● WHAT YOU ARE ASKED TO DO:
What lines in the listing below hold the string "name"? Please copy them out.

● RAW DATA:

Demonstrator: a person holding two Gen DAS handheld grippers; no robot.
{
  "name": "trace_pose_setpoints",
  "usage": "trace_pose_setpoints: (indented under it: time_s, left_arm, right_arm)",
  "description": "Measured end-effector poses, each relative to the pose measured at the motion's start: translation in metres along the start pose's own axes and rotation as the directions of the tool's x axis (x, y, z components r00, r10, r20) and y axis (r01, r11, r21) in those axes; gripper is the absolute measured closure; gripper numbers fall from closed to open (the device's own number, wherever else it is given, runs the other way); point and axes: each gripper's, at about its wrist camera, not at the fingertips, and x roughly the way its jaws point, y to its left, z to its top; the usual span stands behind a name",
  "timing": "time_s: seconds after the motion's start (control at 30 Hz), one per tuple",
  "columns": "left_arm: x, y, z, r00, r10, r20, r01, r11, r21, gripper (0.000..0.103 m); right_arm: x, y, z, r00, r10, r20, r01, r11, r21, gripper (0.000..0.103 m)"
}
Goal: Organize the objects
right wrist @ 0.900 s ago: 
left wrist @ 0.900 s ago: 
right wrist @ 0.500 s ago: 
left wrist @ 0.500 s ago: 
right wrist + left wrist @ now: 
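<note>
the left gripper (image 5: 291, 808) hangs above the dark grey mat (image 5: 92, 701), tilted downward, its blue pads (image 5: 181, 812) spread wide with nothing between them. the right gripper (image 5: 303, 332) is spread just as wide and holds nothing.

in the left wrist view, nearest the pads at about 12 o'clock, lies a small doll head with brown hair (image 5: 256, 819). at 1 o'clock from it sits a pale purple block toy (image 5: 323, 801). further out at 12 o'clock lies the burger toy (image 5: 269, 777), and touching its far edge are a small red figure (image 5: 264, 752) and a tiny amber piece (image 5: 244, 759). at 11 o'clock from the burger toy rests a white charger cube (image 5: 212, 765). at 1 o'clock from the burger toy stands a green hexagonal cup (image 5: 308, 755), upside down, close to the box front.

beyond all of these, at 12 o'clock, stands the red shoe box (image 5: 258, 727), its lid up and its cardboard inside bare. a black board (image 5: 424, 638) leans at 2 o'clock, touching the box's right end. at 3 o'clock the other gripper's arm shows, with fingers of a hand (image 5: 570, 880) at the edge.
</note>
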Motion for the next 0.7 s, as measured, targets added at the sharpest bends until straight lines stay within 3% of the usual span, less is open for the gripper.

● TASK SOLUTION:
  "name": "trace_pose_setpoints",
  "description": "Measured end-effector poses, each relative to the pose measured at the motion's start: translation in metres along the start pose's own axes and rotation as the directions of the tool's x axis (x, y, z components r00, r10, r20) and y axis (r01, r11, r21) in those axes; gripper is the absolute measured closure; gripper numbers fall from closed to open (the device's own number, wherever else it is given, runs the other way); point and axes: each gripper's, at about its wrist camera, not at the fingertips, and x roughly the way its jaws point, y to its left, z to its top; the usual span stands behind a name",

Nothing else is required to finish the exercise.